Mastering Multi-Region Resilience and Scalability: Active-Active Design with Amazon ElastiCache Redis

This post is co-written by Jayadev Sirimamilla from Citibank, along with Sayan Deb Ghosh and Dibyarup Basu from TCS.

Introduction: The Active-Active Redis Challenge in Cloud Migration

In today’s digital-first world, milliseconds (ms) matter, especially for global financial institutions processing millions of transactions. Customers need their financial transactions to be instantly recorded, reflected, and accessible across geographical regions in real-time. Translating the business promise of delivering sensitive data like financial transactions, reflecting latest state reliably, in real-time, over a geographically distributed landscape, for millions of transactions per hour, necessitates solutions like Distributed Cache e.g. Redis Cache.

While Amazon Web Services (AWS) drives digital transformation, migrating Active-Active Redis deployments presents challenges. Enterprises use Active-Active Redis across global data centers through Redis Enterprise, providing cross-regional reliability and seamless failover. However, Amazon ElastiCache for Redis, while offering superior elasticity, operational simplicity, cost efficiency and cross-region replication, doesn’t natively support Active-Active configuration across regions—a feature many organizations rely upon in their on-premise Enterprise Redis deployments.

This perceived gap often raises concerns among technical decision-makers looking to escape the constraints of traditional infrastructure:

Capital-intensive capacity planning requiring upfront investments
Burdensome annual licensing compliance and audits
Inflexible multi-year contractual commitments
Over-provisioning to accommodate peak loads

This blog demonstrates how Tata Consultancy Services (TCS) developed an innovative approach to achieve Active-Active functionality for Amazon ElastiCache across multiple AWS regions, bridging the gap between on-premise capabilities and cloud-native services—all while eliminating the need for Enterprise Redis licensing costs.

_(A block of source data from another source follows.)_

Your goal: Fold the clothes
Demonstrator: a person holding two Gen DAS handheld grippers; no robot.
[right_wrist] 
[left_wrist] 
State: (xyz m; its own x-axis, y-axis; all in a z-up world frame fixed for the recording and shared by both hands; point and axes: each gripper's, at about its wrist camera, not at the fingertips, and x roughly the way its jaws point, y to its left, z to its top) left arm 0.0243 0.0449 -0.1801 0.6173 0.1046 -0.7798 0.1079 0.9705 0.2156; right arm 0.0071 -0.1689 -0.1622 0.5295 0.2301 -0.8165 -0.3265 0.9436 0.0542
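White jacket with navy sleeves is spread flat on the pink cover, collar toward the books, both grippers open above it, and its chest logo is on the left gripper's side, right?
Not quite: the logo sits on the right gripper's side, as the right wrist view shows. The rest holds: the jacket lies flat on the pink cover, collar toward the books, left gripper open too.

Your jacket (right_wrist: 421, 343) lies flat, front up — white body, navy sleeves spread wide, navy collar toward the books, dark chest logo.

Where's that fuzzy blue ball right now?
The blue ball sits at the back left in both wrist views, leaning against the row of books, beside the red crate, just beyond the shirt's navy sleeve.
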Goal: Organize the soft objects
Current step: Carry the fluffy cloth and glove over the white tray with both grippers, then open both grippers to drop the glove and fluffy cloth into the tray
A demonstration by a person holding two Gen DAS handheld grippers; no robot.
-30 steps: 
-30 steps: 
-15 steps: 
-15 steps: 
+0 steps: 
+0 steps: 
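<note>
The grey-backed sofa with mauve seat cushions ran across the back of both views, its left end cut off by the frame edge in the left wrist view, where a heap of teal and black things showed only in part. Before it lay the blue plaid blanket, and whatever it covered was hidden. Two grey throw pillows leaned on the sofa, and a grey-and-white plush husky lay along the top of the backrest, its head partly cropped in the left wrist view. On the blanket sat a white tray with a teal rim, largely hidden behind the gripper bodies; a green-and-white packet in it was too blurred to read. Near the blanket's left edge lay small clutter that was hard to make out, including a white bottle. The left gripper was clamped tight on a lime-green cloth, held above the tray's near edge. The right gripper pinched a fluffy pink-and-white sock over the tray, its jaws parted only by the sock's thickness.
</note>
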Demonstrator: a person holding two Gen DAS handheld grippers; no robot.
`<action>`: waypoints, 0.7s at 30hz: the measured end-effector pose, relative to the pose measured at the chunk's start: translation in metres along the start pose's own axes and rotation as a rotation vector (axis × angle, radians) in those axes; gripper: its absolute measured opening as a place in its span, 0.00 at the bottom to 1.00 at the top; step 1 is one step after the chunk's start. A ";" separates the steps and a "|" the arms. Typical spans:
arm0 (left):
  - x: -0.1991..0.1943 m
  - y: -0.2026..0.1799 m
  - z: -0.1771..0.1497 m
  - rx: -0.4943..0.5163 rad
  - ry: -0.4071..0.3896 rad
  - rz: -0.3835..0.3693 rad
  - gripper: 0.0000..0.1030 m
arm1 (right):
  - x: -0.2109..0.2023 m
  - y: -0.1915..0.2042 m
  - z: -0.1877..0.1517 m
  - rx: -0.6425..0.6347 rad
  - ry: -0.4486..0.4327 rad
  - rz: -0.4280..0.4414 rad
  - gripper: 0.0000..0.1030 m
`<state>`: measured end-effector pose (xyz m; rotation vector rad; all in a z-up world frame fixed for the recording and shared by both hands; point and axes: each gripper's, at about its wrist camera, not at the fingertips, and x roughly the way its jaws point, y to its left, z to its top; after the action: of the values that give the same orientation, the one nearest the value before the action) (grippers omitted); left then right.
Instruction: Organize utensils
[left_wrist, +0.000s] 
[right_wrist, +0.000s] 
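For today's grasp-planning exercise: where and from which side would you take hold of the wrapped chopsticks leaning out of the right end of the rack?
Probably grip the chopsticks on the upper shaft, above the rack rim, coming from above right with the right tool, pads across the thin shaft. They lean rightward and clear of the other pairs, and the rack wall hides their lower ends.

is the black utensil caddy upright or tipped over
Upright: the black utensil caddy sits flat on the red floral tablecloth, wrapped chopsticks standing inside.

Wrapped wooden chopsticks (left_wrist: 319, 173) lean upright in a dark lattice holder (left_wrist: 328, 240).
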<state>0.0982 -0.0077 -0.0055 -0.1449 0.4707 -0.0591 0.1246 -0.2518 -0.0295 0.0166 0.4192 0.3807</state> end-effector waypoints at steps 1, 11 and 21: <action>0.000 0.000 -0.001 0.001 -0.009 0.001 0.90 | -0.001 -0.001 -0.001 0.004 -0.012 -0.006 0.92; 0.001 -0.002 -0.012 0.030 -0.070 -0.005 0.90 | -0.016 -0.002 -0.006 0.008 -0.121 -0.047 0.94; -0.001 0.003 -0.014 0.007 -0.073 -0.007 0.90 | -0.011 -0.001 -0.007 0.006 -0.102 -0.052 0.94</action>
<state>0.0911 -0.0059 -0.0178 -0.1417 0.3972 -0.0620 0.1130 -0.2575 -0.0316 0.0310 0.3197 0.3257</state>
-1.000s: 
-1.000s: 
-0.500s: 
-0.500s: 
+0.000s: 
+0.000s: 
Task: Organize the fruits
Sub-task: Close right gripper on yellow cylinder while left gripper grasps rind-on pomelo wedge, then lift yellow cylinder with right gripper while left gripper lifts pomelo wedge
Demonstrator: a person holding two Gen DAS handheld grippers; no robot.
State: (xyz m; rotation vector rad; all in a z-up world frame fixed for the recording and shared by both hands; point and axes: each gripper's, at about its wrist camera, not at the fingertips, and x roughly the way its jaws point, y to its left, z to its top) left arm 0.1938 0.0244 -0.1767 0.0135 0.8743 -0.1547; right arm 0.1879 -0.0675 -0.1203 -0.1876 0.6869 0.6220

TCS is an AWS Premier Tier Services Partner and Managed Cloud Services Provider (MSP) with Migration Competency.

Citigroup’s Existing Architecture and Migration Challenge:

Citigroup, one of the world’s leading financial institutions digital banking systems relied on a dual-region infrastructure in Singapore and Tokyo, using Active-Active Enterprise Redis Cluster for caching user sessions and business rules. The system processed 3 million cache hits hourly (60% read, 40% write), with 70% of reads accessing local data and 30% requiring cross-region access. During their AWS migration, a critical challenge emerged: while their existing Redis Enterprise supported Active-Active configuration across regions, Amazon ElastiCache (mandated by their Enterprise Architecture board) only supported Active-Passive setups. This limitation threatened to increase latency for write operations from the secondary region, potentially impacting their global digital banking services’ performance and customer experience. The situation required an innovative solution to maintain global write capabilities within AWS’s architecture.

Pilot Scope and requirements:

The customer’s Technology Pilot requirements focus on validating the core Active-Active Redis architecture across regions while incorporating essential production features such as at-rest and in-transit encryption, multi-AZ deployment, cluster mode sharding, and VPC peering configurations as a minimum viable product. While these production-grade features add complexity to baseline performance measurements and introduce some performance overhead, their inclusion provides a realistic assessment of the production-ready solution. The Pilot should be able to prove that it can replicate the active-active geo distribution capability in Amazon ElastiCache Redis without a need to performing any application code refactor. It should achieve the same by deploying Multiple Clusters of Amazon Global ElastiCache Redis ensuring latest copy of data always being stored locally using its native Cross-Region replication feature.

Pilot Success Criteria:

Regional Writes: Achieve single digit ms write latency in each geographic region without adding the complexity of multi-AZ, encryption etc.
Regional Reads without conflict resolution: All read operations accessing data from the local region’s read/write node must complete in less than 10ms, which addresses the 70% of workload that occurs within the same region.
Regional Reads with conflict resolution: When data is replicated across regions, multiple versions of the same record may exist simultaneously, accounting for 30% of the total workload. For these cross-region operations, read requests requiring conflict resolution must complete in less than 20ms to maintain application performance.
Seamless Failover: In case of ElastiCache failure in any region, the replicated node in the surviving region should be able accept applications Write traffic from another region along with Reads.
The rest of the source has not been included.